- [Task goal] For the material below, return exactly the lines starting at the line containing "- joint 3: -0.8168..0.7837" and ending at the line containing "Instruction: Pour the", both ends included, and no others.

- [Supplied material]
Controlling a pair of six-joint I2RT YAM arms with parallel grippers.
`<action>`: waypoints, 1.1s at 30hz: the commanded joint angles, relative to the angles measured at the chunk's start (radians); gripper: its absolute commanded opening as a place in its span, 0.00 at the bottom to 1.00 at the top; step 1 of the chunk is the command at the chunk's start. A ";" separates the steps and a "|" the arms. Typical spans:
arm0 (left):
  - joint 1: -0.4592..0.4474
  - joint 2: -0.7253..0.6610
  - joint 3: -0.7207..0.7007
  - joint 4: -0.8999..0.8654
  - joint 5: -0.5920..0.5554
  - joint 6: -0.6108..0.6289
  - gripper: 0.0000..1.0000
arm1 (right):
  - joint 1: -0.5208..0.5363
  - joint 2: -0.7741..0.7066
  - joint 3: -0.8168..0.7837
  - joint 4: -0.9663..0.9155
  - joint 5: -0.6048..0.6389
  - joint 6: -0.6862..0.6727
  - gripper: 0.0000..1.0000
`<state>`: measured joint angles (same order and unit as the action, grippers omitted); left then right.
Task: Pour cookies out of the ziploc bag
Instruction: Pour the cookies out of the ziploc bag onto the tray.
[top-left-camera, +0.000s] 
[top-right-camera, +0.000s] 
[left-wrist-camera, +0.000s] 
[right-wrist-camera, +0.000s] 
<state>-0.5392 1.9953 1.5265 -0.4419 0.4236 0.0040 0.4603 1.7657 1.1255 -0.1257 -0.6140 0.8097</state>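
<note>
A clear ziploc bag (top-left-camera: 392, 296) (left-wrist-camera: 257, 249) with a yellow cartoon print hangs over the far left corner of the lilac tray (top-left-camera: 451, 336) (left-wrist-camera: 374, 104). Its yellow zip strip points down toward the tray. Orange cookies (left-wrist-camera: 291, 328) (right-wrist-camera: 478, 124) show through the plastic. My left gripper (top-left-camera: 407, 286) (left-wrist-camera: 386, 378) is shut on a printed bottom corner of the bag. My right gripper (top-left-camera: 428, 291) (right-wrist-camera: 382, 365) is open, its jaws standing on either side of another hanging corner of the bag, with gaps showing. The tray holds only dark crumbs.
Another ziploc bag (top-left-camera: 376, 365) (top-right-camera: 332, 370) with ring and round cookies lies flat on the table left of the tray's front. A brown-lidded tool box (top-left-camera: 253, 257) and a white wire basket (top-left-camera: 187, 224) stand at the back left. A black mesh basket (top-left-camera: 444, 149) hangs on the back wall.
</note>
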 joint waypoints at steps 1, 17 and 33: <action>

- [Answer]
  - joint 3: -0.8168..0.7837
  - joint 4: -0.9663..0.9155
  - joint 5: -0.6048..0.6389
  - joint 6: -0.6862..0.6727
  - gripper: 0.0000..1.0000
`<state>`: measured joint angles (same order and unit as the action, grippers omitted); left then right.
Task: Pour cookies out of the ziploc bag
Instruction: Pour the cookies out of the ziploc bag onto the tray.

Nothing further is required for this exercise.